*Material provided*
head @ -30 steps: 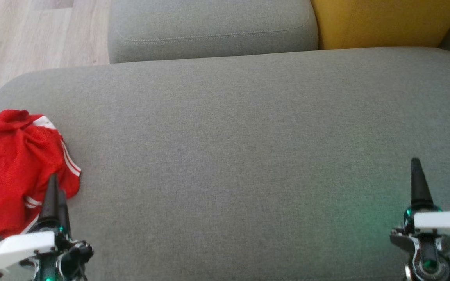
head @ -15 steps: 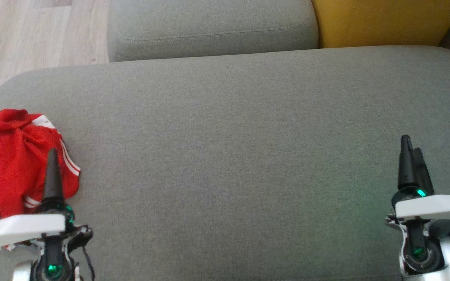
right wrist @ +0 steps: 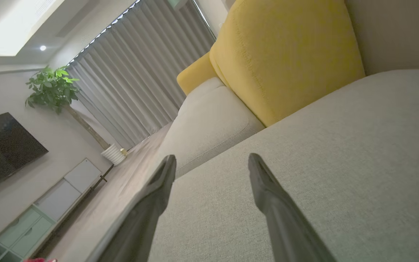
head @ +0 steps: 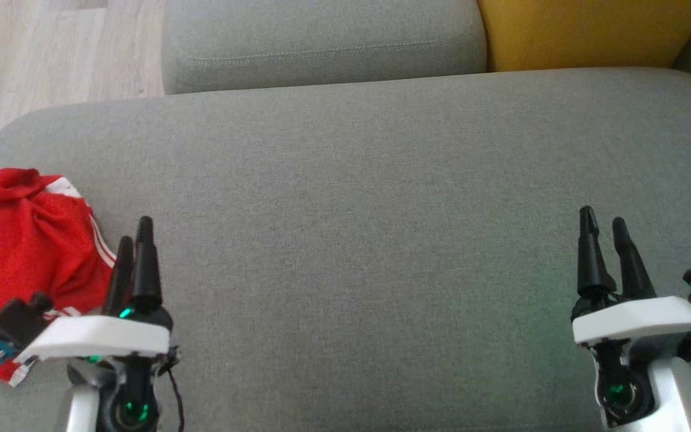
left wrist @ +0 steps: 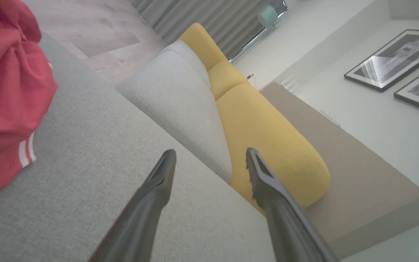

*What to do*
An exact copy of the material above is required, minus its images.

*Solution to this problem*
head @ -30 steps: 
head @ -15 steps: 
right wrist @ +0 steps: 
head @ +0 steps: 
left wrist @ +0 steps: 

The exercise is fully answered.